Magnetic field strengths of hot Jupiters from signals of star-planet interactions (1907.09068v1)

Abstract: Evidence of star-planet interactions in the form of planet-modulated chromospheric emission has been noted for a number of hot Jupiters. Magnetic star-planet interactions involve the release of energy stored in the stellar and planetary magnetic fields. These signals thus offer indirect detections of exoplanetary magnetic fields. Here we report the derivation of the magnetic field strengths of four hot Jupiter systems using the power observed in Ca II K emission modulated by magnetic star-planet interactions. By approximating the fractional energy released in the Ca II K line we find that the surface magnetic field values for the hot Jupiters in our sample range from 20 G to 120 G, ~10-100 times larger than the values predicted by dynamo scaling laws for planets with rotation periods of ~2 - 4 days. On the other hand, these value are in agreement with scaling laws relating the magnetic field strength to the internal heat flux in giant planets. Large planetary magnetic field strengths may produce observable electron-cyclotron maser radio emission by preventing the maser from being quenched by the planet's ionosphere. Intensive radio monitoring of hot Jupiter systems will help confirm these field values and inform on the generation mechanism of magnetic fields in this important class of exoplanets.

Magnetic Field Strengths of Hot Jupiters from Star-Planet Interaction Signals

This paper presents an analytical paper of the magnetic fields of hot Jupiters, utilizing the phenomenon of star-planet interactions (SPI) to indirectly measure magnetic field strength. The researchers examined signals from planet-modulated chromospheric emissions, specifically Ca II K line variations, which are indicative of magnetic SPI. The paper focuses on four distinct systems, revealing surface magnetic field strengths ranging from 20 to 120 Gauss—substantially exceeding predictions made by models based solely on dynamo scaling laws tied to planetary rotation periods. These values are instead consistent with models linking magnetic field strength to internal heat flux, providing important insights into the magnetic dynamics of giant planets.

Key Findings and Implications

1. Signal Analysis and Calibration: The paper describes an innovative calibration method for high-resolution spectroscopic data. By carefully converting observed SPI signals into physical powers, the researchers estimated the total power generated in the Ca II K line emission. This meticulous calibration allows for a more accurate derivation of magnetic field strengths across the studied systems.
2. Magnetic Field Modeling: Utilizing established SPI models, the planetary magnetic field strengths were derived from observed emissions. The results indicate a clear disparity between empirical observations and predictions based solely on rotational dynamics. Instead, the internal heat flux model, accounting for the energy deposited by host stars into planetary interiors, aligns closely with the observed magnetic properties.
3. Comparative Analysis: This research contrasts SPI-derived magnetic fields with other estimation models, including Lyman-alpha absorption methods. The findings challenge previous assumptions, suggesting that the magnetic moments derived from less direct methods are potentially underestimating the actual strength of planetary magnetic fields.
4. Practical Implications for Radio Observations: The enhanced magnetic field strengths have implications for the detection of radio emissions generated via electron-cyclotron maser instability. The increased field strengths make conditions favorable for the escape and observation of radio waves, aiding future detection efforts through arrays like the Low-Frequency Array (LOFAR).

Theoretical and Future Perspectives

This paper underscores the necessity of integrating internal heat flux considerations into models of magnetic field generation in exoplanets, especially hot Jupiters. The compelling alignment between SPI-derived measurements and these models suggests new pathways for exploring magnetic properties in exoplanetary science.

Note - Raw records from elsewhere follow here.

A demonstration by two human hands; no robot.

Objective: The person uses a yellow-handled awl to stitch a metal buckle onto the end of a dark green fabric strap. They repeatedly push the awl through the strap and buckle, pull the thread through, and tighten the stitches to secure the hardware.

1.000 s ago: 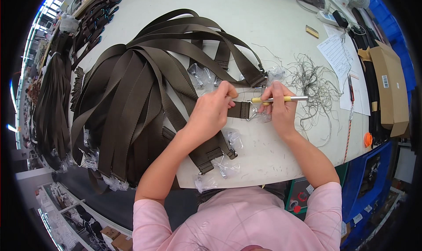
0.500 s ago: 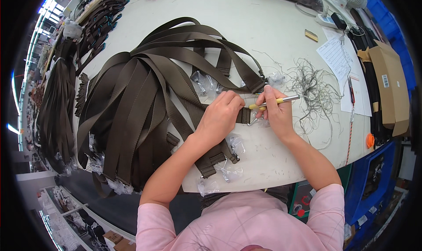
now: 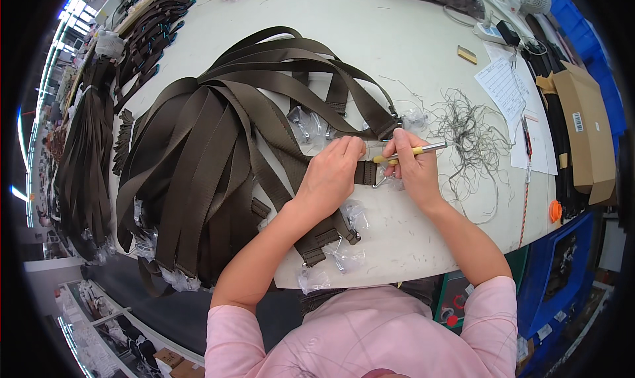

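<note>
My right hand (image 3: 417,173) grips a slim yellow-and-silver pen-shaped tool (image 3: 430,148), its yellow end pointing left toward my other hand. My left hand (image 3: 331,174) is closed in a pinch just left of that end; what its fingertips hold is too small to make out. Below and between both hands lies the stitched end of a dark brown webbing strap (image 3: 365,173) with a metal hook (image 3: 381,181) attached. Many more brown straps (image 3: 198,133) fan out to the left in a looped bundle. Several of their ends carry metal hardware in clear plastic wrap (image 3: 357,214).
A tangle of loose threads (image 3: 473,146) lies right of my hands. Beyond it are paper sheets (image 3: 504,87), a small yellowish block (image 3: 467,54) and an open cardboard box (image 3: 583,123). Another strap bundle (image 3: 86,160) hangs at the table's left edge. An orange object (image 3: 555,210) sits near the right edge.
Both hands have shifted very slightly left, the yellow-and-silver tool moving along with the right one. The straps stay as they were.
</note>
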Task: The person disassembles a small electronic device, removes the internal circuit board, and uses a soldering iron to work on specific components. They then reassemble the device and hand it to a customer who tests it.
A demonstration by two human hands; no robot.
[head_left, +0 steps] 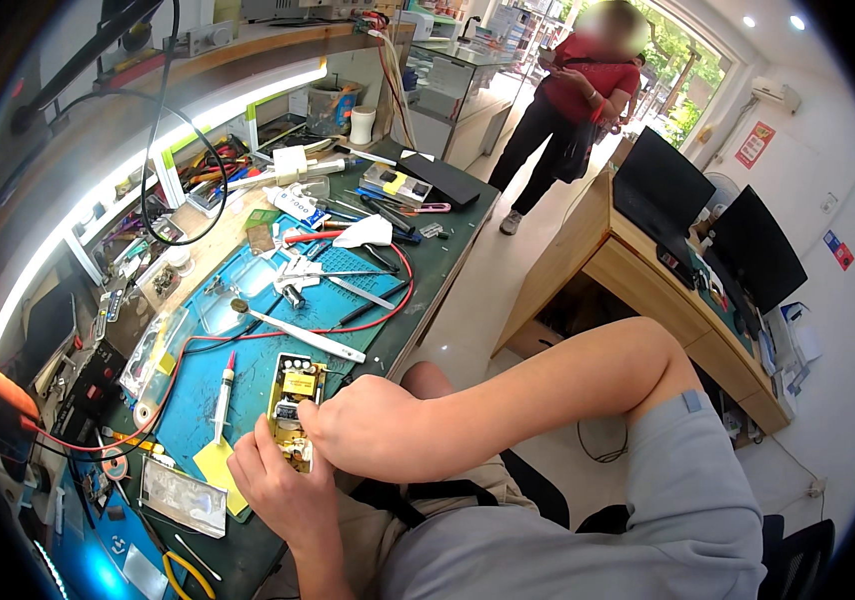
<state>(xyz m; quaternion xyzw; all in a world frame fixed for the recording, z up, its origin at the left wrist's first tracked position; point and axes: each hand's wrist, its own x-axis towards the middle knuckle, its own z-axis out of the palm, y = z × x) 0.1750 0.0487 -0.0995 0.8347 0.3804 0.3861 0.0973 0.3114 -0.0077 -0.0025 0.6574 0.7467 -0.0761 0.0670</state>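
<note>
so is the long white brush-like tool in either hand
No, the white tool lies on the flat blue mat while left hand and right hand are at a rectangular circuit board.

We identify the circuit board (296, 449) by its yellowish surface and bright yellow block (300, 384). We record the mat (188, 397) as blue, with a repeating pattern on one section (a fine, regular grid). We code the long lead (412, 284) red, the brush handle (308, 337) white, the note (216, 470) pale yellow and the pliers' grips (191, 566) yellow. We list our shirt (688, 490) as plain grey, the other person's top (593, 75) as red and trousers (543, 140) as black.
</note>
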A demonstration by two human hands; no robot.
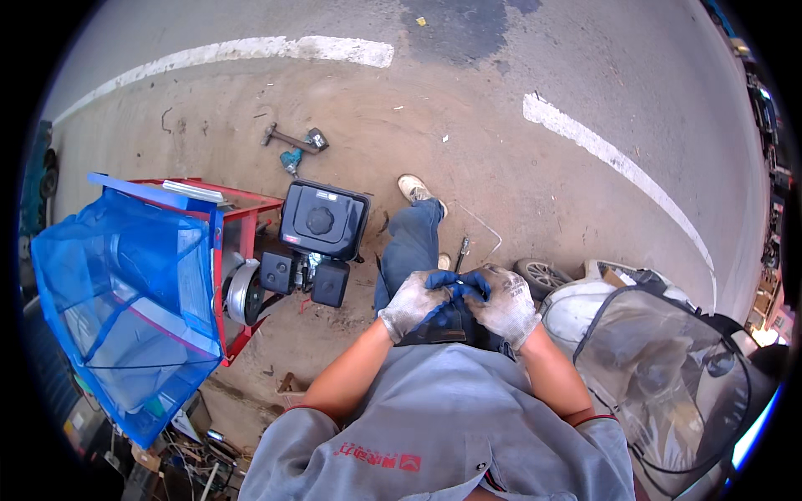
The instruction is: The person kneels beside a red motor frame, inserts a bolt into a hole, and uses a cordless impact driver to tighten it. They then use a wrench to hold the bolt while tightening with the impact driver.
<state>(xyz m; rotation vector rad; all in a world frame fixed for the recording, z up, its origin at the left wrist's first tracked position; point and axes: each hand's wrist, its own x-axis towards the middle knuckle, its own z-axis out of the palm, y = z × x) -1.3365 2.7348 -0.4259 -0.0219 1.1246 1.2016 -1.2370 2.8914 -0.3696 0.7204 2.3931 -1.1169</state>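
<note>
Both my hands wear pale, dirty work gloves with blue fingers, and they meet in front of my waist. My left hand (415,304) has its fingers bent and pinched together. Facing it, my right hand (506,306) is closed in the same way, its fingertips almost touching the left ones. Something small and light seems to sit between the fingertips, but it is too small to name. Below them on the ground lies a ratchet-like metal tool (462,253). Left of my leg stands a small engine with a black fuel tank (326,219).
The engine joins a red-framed machine under blue mesh (125,309), with a metal pulley (244,292) between. Ahead lie a hammer (292,140) and a teal cordless power tool (291,159). A bent rod (494,238) is near my foot; a scooter (585,313) stands right.
</note>
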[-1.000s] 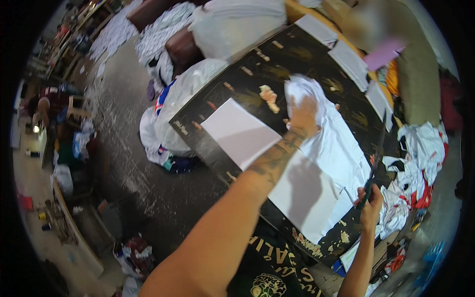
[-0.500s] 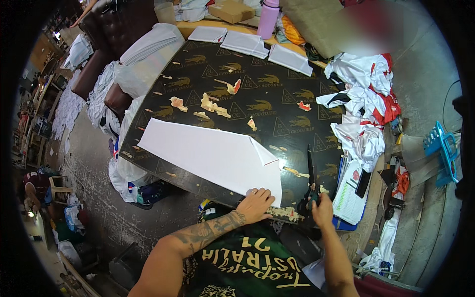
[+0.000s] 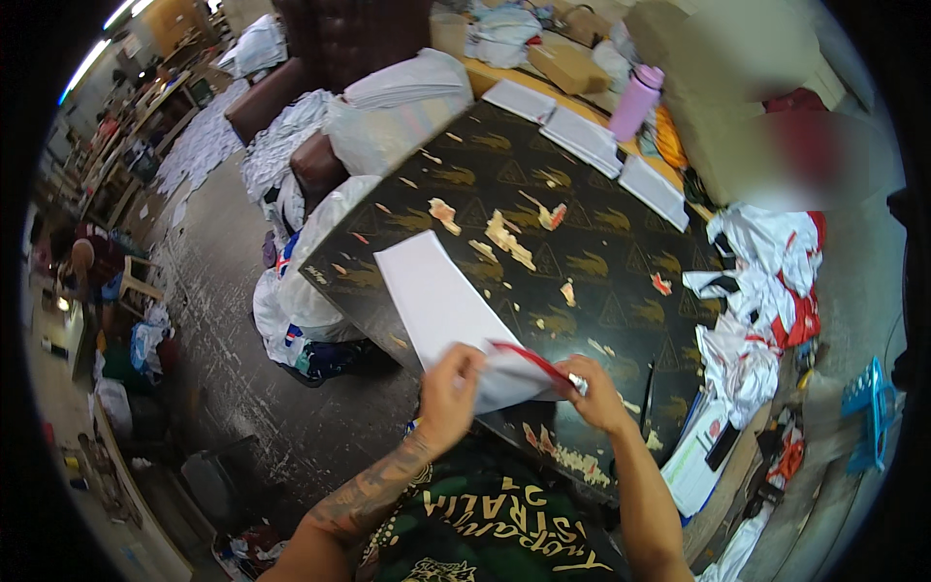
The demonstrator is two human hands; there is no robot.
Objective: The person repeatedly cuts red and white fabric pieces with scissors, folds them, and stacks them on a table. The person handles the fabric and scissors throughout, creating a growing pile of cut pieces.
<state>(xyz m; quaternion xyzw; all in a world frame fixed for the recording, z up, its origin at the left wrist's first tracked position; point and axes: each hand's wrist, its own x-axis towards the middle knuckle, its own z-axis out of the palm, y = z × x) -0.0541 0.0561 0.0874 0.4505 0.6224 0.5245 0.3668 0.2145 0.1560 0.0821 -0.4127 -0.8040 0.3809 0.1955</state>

Future efforts should focus on expanding flux-calibrated SPI signal monitoring across other systems, particularly transiting planets where dimensions are well known, thereby refining comparative analysis further. Enhanced observational strategies, including targeted radio wave measurements at identified frequencies, will likely provide richer data sets and unveil intricate details of magnetic field generation mechanisms.

By advancing our understanding of how stellar interactions influence planetary magnetic fields, this paper offers vital insights into the shielding and atmospheric retention capacities of exoplanets, with broader implications for studies of habitability and planetary dynamics across diverse celestial contexts.